And the config object doesn't have a media type either. And layer objects aren't even JSON. There may be UIs we can build that make descriptor initialization easier, but I don't think we want media-type guessing based on blob inspection to be one of them.

When will there be a reference to a non-descriptor? Is that even valid in the spec?

@wking
Contributor
wking commented Oct 26, 2016

On Wed, Oct 26, 2016 at 10:10:37AM -0700, Aleksa Sarai wrote:

I disagree, and would much rather avoid baking type-detection
heuristics into the tooling.

I don't really think that "look at the mediaType" counts as
heuristics.

It assumes that the blob you're looking at is JSON that can unmarshal
into Versioned (or @vbatt's new MediaTyped,
opencontainers/image-spec#411).
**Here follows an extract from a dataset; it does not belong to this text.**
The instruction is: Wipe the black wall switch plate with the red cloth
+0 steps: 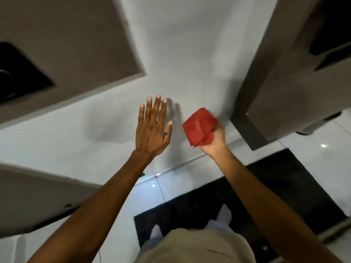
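Note:
My right hand is shut on a folded red cloth and holds it up close to the pale grey wall. My left hand is open with fingers spread, a ring on one finger, and lies flat near the same wall to the left of the cloth. A black rectangular plate sits in a taupe panel at the far left edge. It is blurred and partly cut off, well away from both hands.
A taupe wall panel fills the upper left, and a grey-brown cabinet juts out on the right. Below are glossy white floor tiles and a black mat under my feet.

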`<state>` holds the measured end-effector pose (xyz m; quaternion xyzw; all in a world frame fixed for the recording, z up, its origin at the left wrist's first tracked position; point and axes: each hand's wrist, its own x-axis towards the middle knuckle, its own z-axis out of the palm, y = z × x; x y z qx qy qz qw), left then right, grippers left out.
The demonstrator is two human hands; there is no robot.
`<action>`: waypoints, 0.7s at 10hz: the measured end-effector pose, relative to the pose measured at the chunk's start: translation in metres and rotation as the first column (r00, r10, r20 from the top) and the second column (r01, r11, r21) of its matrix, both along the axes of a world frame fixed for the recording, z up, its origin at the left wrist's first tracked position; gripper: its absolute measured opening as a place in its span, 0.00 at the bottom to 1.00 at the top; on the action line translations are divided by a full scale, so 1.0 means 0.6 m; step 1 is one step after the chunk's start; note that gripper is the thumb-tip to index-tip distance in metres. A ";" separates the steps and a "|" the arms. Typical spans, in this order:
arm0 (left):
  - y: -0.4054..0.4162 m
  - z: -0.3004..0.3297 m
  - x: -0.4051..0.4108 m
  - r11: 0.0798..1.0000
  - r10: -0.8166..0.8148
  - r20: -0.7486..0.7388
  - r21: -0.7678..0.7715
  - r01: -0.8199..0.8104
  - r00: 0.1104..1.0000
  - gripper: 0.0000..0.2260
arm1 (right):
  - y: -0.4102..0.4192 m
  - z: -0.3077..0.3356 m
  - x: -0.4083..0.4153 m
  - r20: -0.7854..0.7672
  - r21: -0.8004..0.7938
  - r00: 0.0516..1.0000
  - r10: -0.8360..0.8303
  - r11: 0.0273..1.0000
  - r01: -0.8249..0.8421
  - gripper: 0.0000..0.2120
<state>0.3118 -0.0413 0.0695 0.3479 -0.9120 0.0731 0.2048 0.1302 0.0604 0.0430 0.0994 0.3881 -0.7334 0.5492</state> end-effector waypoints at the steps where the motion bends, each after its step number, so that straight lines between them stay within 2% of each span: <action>1: 0.041 -0.042 -0.112 0.986 -0.139 0.125 0.110 0.125 0.982 0.29 | 0.062 -0.020 -0.173 -0.098 0.001 0.986 -0.138 0.990 0.139 0.22; 2: 0.051 -0.039 -0.217 0.965 -0.254 0.166 0.103 0.240 0.953 0.29 | 0.105 -0.032 -0.337 -0.470 -0.012 0.881 -0.050 0.999 0.050 0.27; 3: 0.061 -0.036 -0.319 0.961 -0.264 0.173 0.130 0.243 0.949 0.30 | 0.125 -0.072 -0.467 -0.918 0.368 0.155 0.366 0.930 -0.010 0.30; 4: 0.086 -0.058 -0.390 0.954 -0.268 0.210 0.197 0.228 0.940 0.30 | 0.127 -0.164 -0.527 -0.475 0.752 -0.642 0.602 0.657 0.060 0.39; 5: 0.113 -0.089 -0.409 0.954 -0.248 0.317 0.245 0.174 0.915 0.31 | 0.126 -0.205 -0.526 -0.319 0.832 -0.691 0.649 0.541 0.124 0.41; 6: 0.135 -0.099 -0.388 0.961 -0.171 0.347 0.266 0.078 0.922 0.32 | 0.126 -0.198 -0.524 -0.289 0.842 -0.688 0.666 0.518 0.148 0.42; 7: 0.146 -0.077 -0.354 0.978 -0.064 0.274 0.210 0.006 0.960 0.32 | 0.128 -0.189 -0.474 -0.401 0.764 -0.536 0.743 0.594 0.252 0.36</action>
I'd rather not make that assumption.

But if you're planning on removing them my honest opinion is that
it's a bad idea because it means that you cannot possibly know what
a blob represents unless you have the entire image (everything
becomes contextual).

You don't need an entire image, you just need a descriptor referencing
the blob in question. We SHOULD descriptors for all blob references
1, so I'm comfortable relying on that. Do you have a workflow where
you're likely to come across a digest but not have a full
descriptor?

And the config object doesn't have a media type either. And layer
objects aren't even JSON. There may be UIs we can build that make
descriptor initialization easier, but I don't think we want
media-type guessing based on blob inspection to be one of them.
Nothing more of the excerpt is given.